Keyes appealed to the United States Court of Appeals for the Third Circuit, arguing that the evidence at trial was insufficient to prove beyond a reasonable doubt that he was guilty of conspiracy to distribute cocaine base, and that the district court improperly allowed the Government to "reopen" its case and introduce a lab report that had never been shared with defense counsel. The Third Circuit rejected these claims, and affirmed his conviction on January 17, 2007. See United States v. Keyes, 214 Fed. Appx. 145 (3d Cir. 2007). Keyes subsequently filed a petition for writ of certiorari, which the Supreme Court denied on May 14, 2007. Keyes v.
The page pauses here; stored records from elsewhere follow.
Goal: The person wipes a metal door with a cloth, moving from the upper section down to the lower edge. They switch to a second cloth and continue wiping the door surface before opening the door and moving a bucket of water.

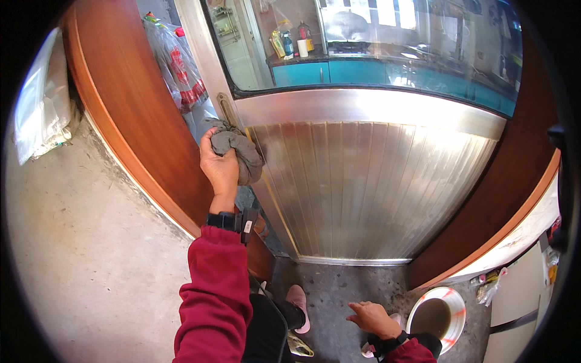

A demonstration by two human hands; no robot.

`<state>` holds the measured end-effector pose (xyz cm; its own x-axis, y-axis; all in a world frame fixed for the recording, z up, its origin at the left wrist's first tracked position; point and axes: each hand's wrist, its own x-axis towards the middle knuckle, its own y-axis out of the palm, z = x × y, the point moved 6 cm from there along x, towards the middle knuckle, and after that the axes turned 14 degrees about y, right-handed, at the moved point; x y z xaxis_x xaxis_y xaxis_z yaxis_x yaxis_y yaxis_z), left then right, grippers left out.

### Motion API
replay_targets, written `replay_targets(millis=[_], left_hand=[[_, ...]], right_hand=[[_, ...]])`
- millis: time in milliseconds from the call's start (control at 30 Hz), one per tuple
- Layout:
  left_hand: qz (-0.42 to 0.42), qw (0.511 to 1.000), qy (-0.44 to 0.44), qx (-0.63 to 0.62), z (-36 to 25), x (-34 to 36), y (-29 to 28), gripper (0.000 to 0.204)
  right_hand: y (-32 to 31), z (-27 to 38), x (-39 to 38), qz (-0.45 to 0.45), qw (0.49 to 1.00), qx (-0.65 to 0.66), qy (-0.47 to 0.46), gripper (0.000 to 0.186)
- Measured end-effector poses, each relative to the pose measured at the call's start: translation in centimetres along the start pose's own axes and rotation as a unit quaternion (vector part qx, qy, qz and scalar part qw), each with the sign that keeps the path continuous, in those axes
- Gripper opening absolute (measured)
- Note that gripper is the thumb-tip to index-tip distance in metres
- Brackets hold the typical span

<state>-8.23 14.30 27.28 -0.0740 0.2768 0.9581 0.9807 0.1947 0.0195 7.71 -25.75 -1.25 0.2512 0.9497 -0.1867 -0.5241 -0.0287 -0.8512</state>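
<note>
My left hand (pixel 218 166) is closed round a bunched grey cloth (pixel 238 151). It presses the cloth against the left edge of a metal sliding door (pixel 363 187), just below the recessed door handle (pixel 226 109). The door has a ribbed silver lower panel and a glass pane (pixel 375 54) above. My right hand (pixel 372 319) hangs low over the floor with its fingers stretched out and nothing in it. Close to its right stands a white and orange-red basin (pixel 458 314) holding murky water.
Brown wooden door frames (pixel 130 109) flank the door. Filled plastic bags (pixel 175 66) show through the gap at left. Another white bag (pixel 45 103) hangs by the pale wall (pixel 66 224). A kitchen with teal cabinets (pixel 357 72) is seen through the glass. My pink shoe (pixel 298 308) is on the dark floor.
</note>
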Motion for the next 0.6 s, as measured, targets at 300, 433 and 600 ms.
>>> replay_targets(millis=[300,433,600], left_hand=[[0.174,0.972,-0.049,0.152,2.4,-16.0,-0.5,0.052],[0.270,0.949,-0.115,0.117,2.1,-18.7,-1.3,0.044],[0.108,0.992,0.012,0.065,-3.9,-9.9,-0.2,0.044]], right_hand=[[1.1,0.1,0.5,0.016,0.999,-0.020,-0.020,0.037],[1.8,0.1,1.1,0.017,0.999,-0.029,-0.025,0.043],[2.1,0.1,1.2,0.028,0.999,-0.040,-0.020,0.043]])
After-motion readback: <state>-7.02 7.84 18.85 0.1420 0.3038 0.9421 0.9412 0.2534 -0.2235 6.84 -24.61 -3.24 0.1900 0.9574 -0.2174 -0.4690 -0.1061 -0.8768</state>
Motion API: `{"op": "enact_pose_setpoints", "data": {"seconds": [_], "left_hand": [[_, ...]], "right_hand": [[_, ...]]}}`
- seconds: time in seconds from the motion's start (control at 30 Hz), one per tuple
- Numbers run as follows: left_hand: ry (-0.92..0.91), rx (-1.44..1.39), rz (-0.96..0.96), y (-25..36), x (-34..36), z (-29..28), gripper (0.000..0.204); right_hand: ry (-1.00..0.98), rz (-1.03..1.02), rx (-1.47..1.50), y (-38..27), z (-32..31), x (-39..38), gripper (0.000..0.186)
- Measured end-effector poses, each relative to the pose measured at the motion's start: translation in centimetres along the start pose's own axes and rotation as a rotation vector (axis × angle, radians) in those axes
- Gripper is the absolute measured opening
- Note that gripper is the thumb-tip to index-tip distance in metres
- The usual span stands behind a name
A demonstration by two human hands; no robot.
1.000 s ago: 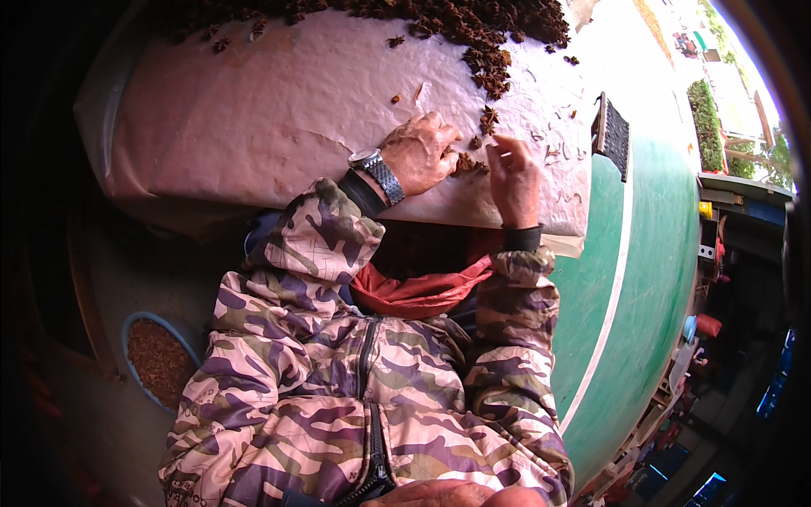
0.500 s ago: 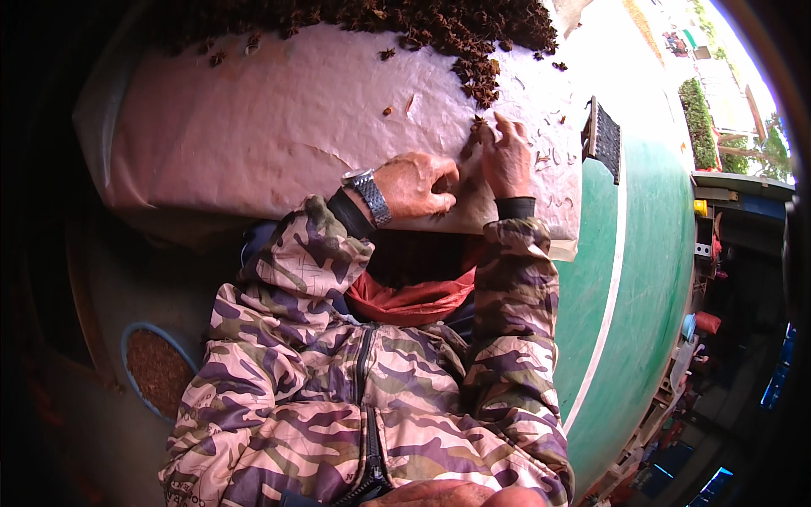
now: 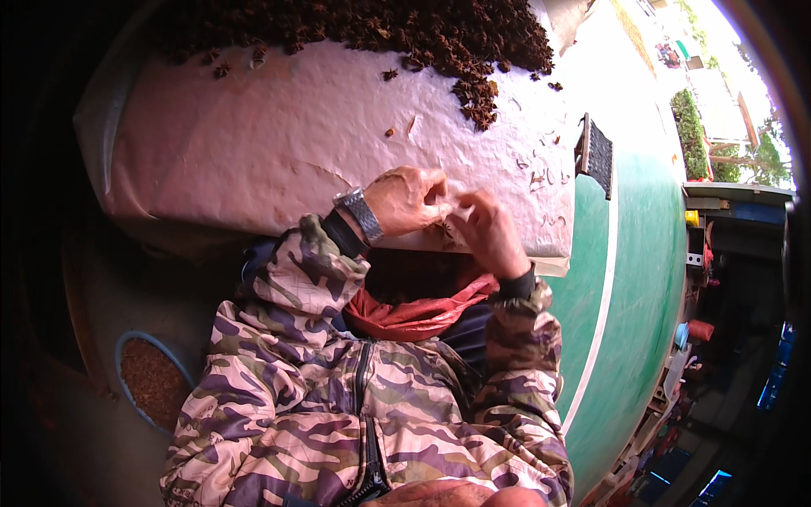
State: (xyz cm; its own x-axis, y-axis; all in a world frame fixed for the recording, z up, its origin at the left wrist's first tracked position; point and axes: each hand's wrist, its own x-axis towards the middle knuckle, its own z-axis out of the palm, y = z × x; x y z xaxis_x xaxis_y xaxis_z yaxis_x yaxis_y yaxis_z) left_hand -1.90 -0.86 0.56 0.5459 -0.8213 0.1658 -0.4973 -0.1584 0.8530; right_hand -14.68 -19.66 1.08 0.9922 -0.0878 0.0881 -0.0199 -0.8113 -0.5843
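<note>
Near the front edge of the white sheet-covered table (image 3: pixel 211 118), my left hand (image 3: pixel 405 198), a watch on its wrist, curls its fingers; what they hold is hidden. My right hand (image 3: pixel 492 232) is beside it, bent fingers blurred near the left one's fingertips, contents unclear. A small brown star anise (image 3: pixel 446 231) shows at the edge just below the hands. A dark heap of star anise (image 3: pixel 355 24) covers the back of the table, with a short trail coming forward. An open red sack (image 3: pixel 405 317) sits below the edge, under my hands, its inside dark.
A blue tub (image 3: pixel 155 380) of brown bits stands on the floor at lower left. A green surface with a white line (image 3: pixel 642 279) lies at right, with a black grate-like panel (image 3: pixel 596 154) beside the table. Assorted items (image 3: pixel 698 329) line its far side.
My right hand has come down and leftward from the trail to the front edge, over the sack. The front of the anise trail is shorter. My left hand stays near the edge, shifted slightly left.
</note>
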Motion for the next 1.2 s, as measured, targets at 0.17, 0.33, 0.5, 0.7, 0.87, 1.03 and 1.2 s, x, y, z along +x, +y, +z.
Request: {"op": "enact_pose_setpoints", "data": {"seconds": [0.17,0.33,0.5,0.7,0.87,1.03,1.2], "left_hand": [[0.092,0.274,0.132,-0.2,0.5,2.1,0.048],[-0.127,0.098,0.179,1.1,0.5,3.5,0.034],[-0.1,0.041,0.092,0.4,0.2,2.1,0.03],[0.065,0.156,-0.029,-1.3,0.7,-0.4,0.025],[0.114,0.157,-0.028,-2.3,1.0,-0.9,0.025],[0.119,0.19,-0.047,-2.7,1.1,-0.8,0.024],[0.107,0.163,-0.067,-1.8,0.9,-1.0,0.024]], "right_hand": [[0.475,-0.081,-0.239,4.7,-1.7,12.6,0.05],[0.401,0.005,-0.218,8.2,-2.3,20.1,0.068],[0.364,-0.254,-0.296,4.5,1.2,15.7,0.054],[0.304,-0.203,-0.355,1.1,2.5,6.8,0.05],[0.306,-0.246,-0.326,-1.9,2.9,2.6,0.044],[0.383,-0.233,-0.136,0.3,2.0,4.6,0.037],[0.533,-0.05,-0.246,6.3,-1.1,12.6,0.032]]}}
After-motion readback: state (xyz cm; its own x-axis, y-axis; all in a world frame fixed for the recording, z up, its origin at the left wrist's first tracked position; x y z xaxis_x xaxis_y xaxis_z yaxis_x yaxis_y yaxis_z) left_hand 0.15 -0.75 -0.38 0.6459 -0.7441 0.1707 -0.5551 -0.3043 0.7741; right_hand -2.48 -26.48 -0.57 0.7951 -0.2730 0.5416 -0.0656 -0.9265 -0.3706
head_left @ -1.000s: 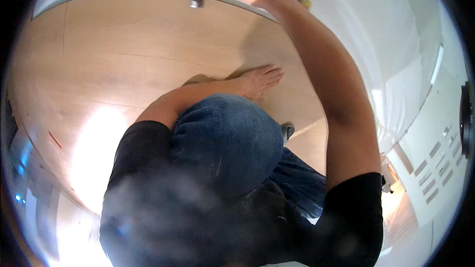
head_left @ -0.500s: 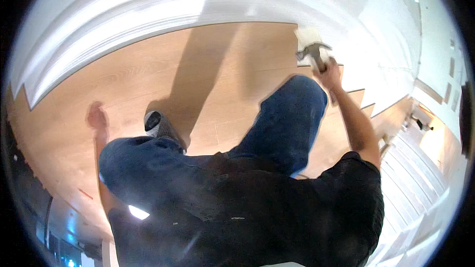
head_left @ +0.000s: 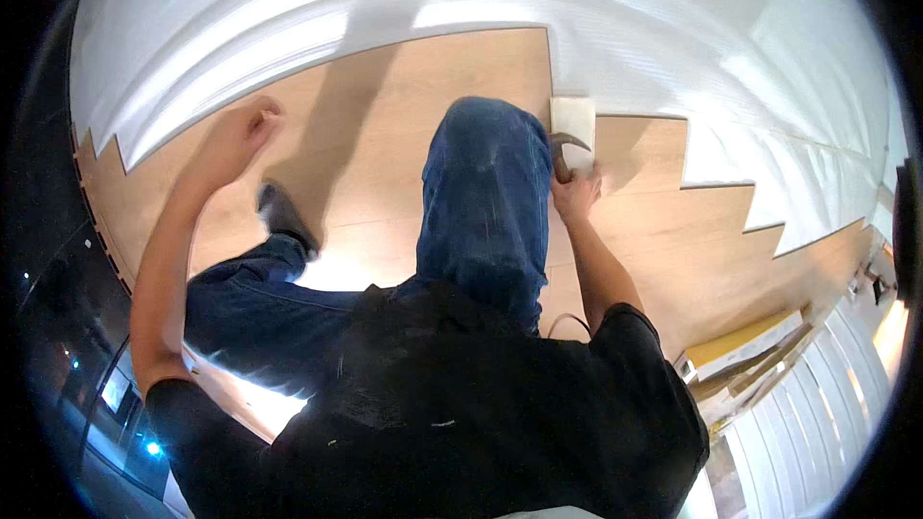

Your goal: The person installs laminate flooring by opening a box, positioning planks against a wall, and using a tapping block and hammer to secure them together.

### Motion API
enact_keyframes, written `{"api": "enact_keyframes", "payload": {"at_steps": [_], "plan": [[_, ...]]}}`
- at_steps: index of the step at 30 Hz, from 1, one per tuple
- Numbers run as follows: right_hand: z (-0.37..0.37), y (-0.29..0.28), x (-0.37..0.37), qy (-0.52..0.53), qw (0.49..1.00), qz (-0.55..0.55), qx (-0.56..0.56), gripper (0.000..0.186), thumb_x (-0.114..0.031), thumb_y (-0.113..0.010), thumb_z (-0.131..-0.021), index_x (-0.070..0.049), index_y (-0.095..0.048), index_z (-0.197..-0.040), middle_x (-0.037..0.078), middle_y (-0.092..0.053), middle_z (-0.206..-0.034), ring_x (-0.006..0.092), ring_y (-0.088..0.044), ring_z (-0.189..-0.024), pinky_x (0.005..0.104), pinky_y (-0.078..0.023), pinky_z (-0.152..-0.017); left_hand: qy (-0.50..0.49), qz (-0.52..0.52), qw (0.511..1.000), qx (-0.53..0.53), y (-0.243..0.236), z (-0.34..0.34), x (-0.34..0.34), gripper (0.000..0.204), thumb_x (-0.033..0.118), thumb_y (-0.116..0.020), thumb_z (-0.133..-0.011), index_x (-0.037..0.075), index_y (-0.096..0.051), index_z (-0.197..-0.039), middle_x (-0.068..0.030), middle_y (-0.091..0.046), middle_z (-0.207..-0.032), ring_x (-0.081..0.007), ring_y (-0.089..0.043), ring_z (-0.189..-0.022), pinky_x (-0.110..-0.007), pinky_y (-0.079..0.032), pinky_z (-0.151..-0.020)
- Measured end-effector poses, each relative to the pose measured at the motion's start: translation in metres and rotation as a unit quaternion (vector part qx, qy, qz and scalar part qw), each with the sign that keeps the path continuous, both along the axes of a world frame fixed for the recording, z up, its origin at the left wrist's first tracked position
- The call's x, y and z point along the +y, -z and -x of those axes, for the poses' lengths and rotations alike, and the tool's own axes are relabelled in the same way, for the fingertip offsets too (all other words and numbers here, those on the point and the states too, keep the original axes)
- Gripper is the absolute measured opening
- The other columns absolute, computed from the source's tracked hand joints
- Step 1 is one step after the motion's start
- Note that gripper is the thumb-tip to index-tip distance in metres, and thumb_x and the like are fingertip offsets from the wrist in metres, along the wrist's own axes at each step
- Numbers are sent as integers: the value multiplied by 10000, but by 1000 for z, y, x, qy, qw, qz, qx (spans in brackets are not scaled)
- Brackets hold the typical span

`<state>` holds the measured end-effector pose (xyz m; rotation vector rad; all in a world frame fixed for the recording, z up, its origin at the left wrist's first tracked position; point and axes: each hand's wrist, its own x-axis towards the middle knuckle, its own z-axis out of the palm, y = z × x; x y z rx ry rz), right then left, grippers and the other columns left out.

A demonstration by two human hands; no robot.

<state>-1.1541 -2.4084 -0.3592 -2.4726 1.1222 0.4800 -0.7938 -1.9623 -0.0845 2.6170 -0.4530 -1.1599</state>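
My right hand (head_left: 577, 194) is closed round a claw hammer (head_left: 565, 149), whose head sits at the near left side of a pale rectangular block (head_left: 575, 117). The block lies beside the stepped end edge of the wood-look floor planks (head_left: 481, 62); whether hammer and block touch, I cannot tell. My left hand (head_left: 248, 130) hangs over the planks at the left, its fingers curled in and slightly blurred, with nothing visible in them. My bent knee in blue jeans (head_left: 486, 173) stands between my hands, close to the hammer.
White underlay sheeting (head_left: 654, 48) with wrinkles spreads beyond the planks, whose right edge runs in steps. To the right lie a yellow-topped package (head_left: 745, 341) and white slatted panels (head_left: 817, 404). A dark glossy surface (head_left: 48, 231) borders the floor at the left.
My left hand has lifted off the floor planks and curled. The hammer, which was raised over the plank end, is now lower by the block. My body and view have shifted right.
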Motion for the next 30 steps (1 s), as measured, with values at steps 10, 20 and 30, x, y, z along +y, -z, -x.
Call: {"api": "enact_keyframes", "payload": {"at_steps": [10,20,30], "plan": [[-146,-3,-47,-26,998,-4,-58,517,-439,-769,-798,-57,-772,-1146,258,-311,-1581,475,-347,-1422,609,-315,-1142,151,48,986,-46,249,86,-211,517,259,-625,-966,54,-530,-1431,-196,-525,-1484,-387,-573,-1279,-472,-464,-1081],[-160,2,-51,-27,998,0,-60,567,-461,-797,-775,-39,-766,-1151,244,-327,-1566,482,-367,-1395,613,-330,-1126,326,30,944,-52,255,116,-289,379,178,-607,-930,-6,-634,-1261,-206,-446,-1534,-369,-553,-1307,-487,-434,-1104],[-150,17,-69,-76,995,-36,-59,547,-485,-796,-804,-38,-771,-1117,274,-268,-1605,469,-353,-1411,599,-328,-1143,352,18,936,-28,245,110,-317,316,142,-556,-956,14,-665,-1223,-196,-419,-1559,-346,-603,-1241,-475,-484,-1048]]}}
United States, 127 S. Ct. 2290 (2007). He filed the instant Motion to Vacate, Set Aside, or Correct Sentence pursuant to 28 U.S.C. § 2255 (the "§ 2255 Motion") on August 20, 2007, and filed a "Supplemental Motion under 18 U.S.C. § 2255" on November 20, 2007.
Keyes has also filed a "Motion for Court to Consider Petitioner's Receipt of Supreme Court's Order Denying Petitioner Writ of Certiorari." The attachments to that Motion indicate that Keyes's counsel mailed the Supreme Court's Order denying certiorari to Keyes on May 17, 2007, and Keyes asks us to consider this fact in assessing the timeliness of his § 2255 Motion. There is, however, no question as to the timeliness of the § 2255 Motion, which was filed on August 20, 2007. We therefore grant the Motion to "consider" the date on which Keyes received the Supreme Court Order, but find that date to have no bearing on the issues before us.
On August 20, 2007, Keyes filed another motion, entitled "Motion and Request for Future Amendment of § 2255," in which he sought leave to amend his § 2255 Motion in the "near future." We have considered Keyes's subsequent filings in this case and therefore grant the Motion "for Future Amendment," but only to the extent that Keyes has already "amended" his § 2255 Motion.
II. LEGAL STANDARD
Keyes has moved for relief pursuant to 28 U.S.C. § 2255, which provides as follows:
A prisoner in custody under sentence of a court established by Act of Congress claiming the right to be released upon the ground that the sentence was imposed in violation of the Constitution or laws of the United States, or that the court was without jurisdiction to impose such sentence, or that the sentence was in excess of the maximum authorized by law, or is otherwise subject to collateral attack, may move the court which imposed the sentence to vacate, set aside or correct the sentence.28 U.S.C. § 2255(a). "Section 2255 does not provide habeas petitioners with a panacea for all alleged trial or sentencing errors." United States v. Rishell, Civ. A. Nos. 97-294-1, 01-486, 2002 WL 4638, at *1 (E.D. Pa. Dec. 21, 2001). In order to prevail on a Section 2255 motion, the movant's claimed errors of law must be constitutional, jurisdictional, "a fundamental defect which inherently results in a complete miscarriage of justice," or "an omission inconsistent with the rudimentary demands of fair procedure." Hill v. United States, 368 U.S. 424, 428 (1962).
III. DISCUSSION
Keyes asserts two grounds for habeas relief. He first argues that he was denied due process with regard to Counts 10 and 11, because he was convicted of those counts even though the jury found that the Government had not proven that he possessed in excess of five grams of cocaine base. Second, he contends that his counsel, who represented him both at trial and on appeal, was ineffective in failing to argue that the evidence did not support his conviction for Count 4, possession of a firearm in connection with a drug trafficking offense.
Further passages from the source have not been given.